• [What you have to do]:
From the records below, set down exactly the lines starting with the line that contains "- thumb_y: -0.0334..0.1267" and going on through the line that contains "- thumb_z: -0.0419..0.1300". Nothing else is wanted.

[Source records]
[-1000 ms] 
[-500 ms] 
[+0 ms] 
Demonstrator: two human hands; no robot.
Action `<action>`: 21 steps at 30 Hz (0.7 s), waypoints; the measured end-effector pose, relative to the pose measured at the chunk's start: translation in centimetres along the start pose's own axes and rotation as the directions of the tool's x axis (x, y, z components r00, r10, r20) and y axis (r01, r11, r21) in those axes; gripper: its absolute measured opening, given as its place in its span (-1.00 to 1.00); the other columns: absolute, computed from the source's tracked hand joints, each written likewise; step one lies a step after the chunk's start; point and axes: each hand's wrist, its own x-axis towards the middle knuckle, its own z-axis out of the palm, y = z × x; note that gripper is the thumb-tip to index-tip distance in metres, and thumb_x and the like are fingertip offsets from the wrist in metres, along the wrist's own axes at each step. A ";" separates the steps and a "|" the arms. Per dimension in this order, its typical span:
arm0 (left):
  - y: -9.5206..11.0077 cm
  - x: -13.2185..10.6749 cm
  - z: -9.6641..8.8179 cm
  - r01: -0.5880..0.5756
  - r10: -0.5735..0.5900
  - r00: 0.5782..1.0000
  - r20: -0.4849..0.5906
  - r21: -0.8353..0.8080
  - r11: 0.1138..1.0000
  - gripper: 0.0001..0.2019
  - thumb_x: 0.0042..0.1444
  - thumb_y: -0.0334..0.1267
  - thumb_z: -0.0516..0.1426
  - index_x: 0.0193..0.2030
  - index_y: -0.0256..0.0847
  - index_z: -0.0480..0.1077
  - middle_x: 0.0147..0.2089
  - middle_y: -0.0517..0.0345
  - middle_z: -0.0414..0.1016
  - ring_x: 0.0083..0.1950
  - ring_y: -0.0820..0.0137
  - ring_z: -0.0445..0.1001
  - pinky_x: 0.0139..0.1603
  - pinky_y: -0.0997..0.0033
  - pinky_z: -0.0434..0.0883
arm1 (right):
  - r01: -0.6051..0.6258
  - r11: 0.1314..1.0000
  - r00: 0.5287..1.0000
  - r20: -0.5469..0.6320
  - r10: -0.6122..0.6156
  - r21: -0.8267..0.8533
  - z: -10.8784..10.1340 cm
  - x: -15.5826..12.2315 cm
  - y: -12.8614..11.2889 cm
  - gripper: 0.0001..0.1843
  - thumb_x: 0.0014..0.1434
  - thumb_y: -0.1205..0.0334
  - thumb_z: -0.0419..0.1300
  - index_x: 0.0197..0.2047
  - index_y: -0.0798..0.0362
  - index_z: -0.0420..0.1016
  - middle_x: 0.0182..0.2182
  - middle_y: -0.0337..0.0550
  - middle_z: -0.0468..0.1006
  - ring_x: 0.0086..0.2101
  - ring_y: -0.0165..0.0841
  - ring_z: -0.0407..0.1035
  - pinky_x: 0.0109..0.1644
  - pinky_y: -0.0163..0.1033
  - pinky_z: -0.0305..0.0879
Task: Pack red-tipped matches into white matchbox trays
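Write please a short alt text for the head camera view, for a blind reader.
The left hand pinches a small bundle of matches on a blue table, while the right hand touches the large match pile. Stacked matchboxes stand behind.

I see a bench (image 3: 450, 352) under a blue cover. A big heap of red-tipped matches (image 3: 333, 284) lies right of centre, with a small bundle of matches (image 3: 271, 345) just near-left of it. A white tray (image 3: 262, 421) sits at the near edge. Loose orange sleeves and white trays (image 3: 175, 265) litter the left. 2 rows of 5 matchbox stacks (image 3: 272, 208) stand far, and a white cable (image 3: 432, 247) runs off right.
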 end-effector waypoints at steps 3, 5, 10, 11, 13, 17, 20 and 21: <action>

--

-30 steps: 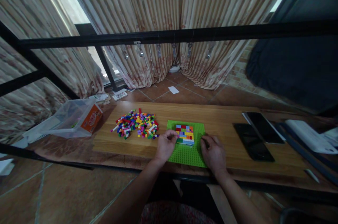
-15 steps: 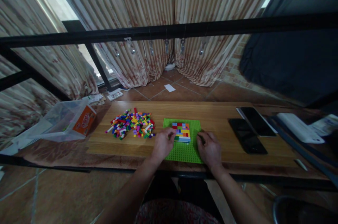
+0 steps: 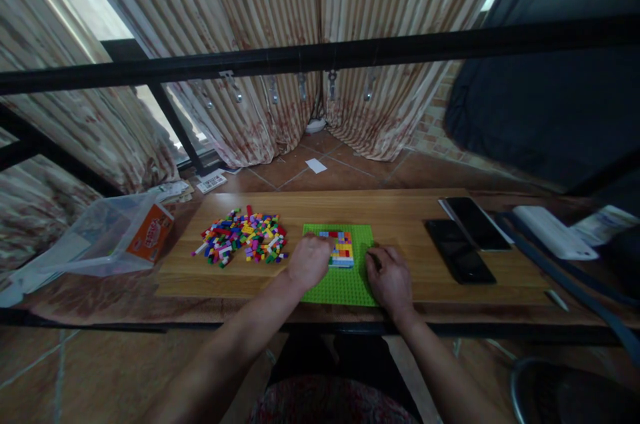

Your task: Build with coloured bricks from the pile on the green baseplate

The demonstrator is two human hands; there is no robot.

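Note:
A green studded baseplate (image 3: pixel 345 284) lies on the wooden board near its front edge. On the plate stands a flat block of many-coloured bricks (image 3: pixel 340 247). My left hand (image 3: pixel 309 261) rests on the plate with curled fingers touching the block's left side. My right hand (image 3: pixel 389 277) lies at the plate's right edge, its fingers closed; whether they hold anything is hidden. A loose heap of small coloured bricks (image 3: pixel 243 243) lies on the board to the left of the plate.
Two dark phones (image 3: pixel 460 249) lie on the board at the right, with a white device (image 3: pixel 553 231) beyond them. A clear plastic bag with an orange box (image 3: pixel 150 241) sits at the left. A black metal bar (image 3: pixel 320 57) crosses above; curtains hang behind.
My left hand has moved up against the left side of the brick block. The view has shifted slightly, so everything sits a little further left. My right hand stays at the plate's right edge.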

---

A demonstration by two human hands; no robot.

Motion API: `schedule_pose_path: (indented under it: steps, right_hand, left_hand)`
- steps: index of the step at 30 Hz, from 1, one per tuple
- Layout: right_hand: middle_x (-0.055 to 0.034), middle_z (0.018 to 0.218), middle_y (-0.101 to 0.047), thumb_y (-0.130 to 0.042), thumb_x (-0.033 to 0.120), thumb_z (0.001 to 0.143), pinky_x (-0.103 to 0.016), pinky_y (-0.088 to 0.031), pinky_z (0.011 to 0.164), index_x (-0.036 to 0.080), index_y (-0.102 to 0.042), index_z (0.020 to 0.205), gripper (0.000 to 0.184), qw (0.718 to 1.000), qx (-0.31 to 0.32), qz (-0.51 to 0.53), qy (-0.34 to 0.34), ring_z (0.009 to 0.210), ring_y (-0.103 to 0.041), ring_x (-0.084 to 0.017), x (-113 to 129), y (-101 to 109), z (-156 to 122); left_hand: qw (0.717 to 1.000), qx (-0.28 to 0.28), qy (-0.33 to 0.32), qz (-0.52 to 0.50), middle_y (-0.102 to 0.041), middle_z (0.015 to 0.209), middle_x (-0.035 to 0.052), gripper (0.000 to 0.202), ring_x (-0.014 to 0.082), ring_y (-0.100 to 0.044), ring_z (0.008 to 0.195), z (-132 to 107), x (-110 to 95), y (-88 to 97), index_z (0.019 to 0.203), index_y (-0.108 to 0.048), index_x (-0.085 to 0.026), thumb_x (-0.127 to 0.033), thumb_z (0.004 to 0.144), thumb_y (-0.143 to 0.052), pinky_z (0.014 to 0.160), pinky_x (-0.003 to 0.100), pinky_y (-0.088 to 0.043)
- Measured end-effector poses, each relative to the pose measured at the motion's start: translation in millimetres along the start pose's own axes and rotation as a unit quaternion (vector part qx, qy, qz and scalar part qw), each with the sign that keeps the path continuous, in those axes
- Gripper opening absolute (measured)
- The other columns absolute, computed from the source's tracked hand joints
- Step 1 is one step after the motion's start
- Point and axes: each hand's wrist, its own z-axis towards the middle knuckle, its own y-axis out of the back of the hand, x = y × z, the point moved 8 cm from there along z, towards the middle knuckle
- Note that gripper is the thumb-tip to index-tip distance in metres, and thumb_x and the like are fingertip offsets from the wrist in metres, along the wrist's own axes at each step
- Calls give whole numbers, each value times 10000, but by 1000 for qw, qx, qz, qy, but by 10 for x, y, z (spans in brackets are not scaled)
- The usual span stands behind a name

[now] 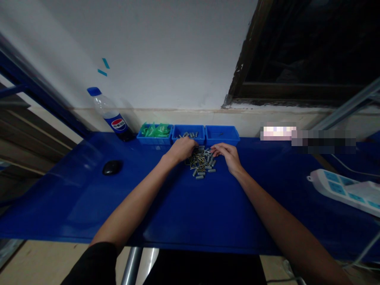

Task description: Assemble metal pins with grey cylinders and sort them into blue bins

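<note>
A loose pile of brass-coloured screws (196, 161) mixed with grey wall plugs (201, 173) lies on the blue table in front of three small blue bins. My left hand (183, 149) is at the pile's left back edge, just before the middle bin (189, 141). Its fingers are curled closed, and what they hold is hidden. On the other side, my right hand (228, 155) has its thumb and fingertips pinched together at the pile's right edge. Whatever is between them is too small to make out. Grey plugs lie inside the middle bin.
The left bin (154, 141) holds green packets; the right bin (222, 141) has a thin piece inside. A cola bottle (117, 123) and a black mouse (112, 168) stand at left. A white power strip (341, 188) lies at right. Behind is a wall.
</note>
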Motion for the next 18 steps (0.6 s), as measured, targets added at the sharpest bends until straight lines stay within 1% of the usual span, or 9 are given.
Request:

• [Output]:
  - thumb_y: -0.0334..0.1267
  - thumb_z: -0.0516..0.1426
  - index_x: 0.0193..0.2030
  - index_y: -0.0256..0.0847
  - index_z: -0.0480..0.1077
  - middle_x: 0.0147..0.2089
  - middle_y: -0.0517..0.0345
  - middle_z: -0.0414..0.1016
  - ring_x: 0.0083..0.1950
  - ring_y: -0.0820..0.0137
  - ring_z: -0.0445..0.1001
  - pinky_x: 0.0139..0.1603
  - pinky_y: -0.0997..0.0033
  - pinky_z: -0.0434..0.0883
arm1 (right):
  - r01: -0.6051..0.6258
  - r11: 0.1314..1.0000
  - r00: 0.5287..1.0000
  - r20: -0.5469..0.6320
  - r10: -0.6122..0.6156
  - r21: -0.8267..0.8533
  - z: -10.8784..10.1340 cm
  - x: -15.5826..12.2315 cm
  - y: -12.8614..11.2889 cm
  - gripper: 0.0001..0.1843
  - thumb_x: 0.0014..0.1434
  - thumb_y: -0.1205..0.0334
  - thumb_z: -0.0419..0.1300

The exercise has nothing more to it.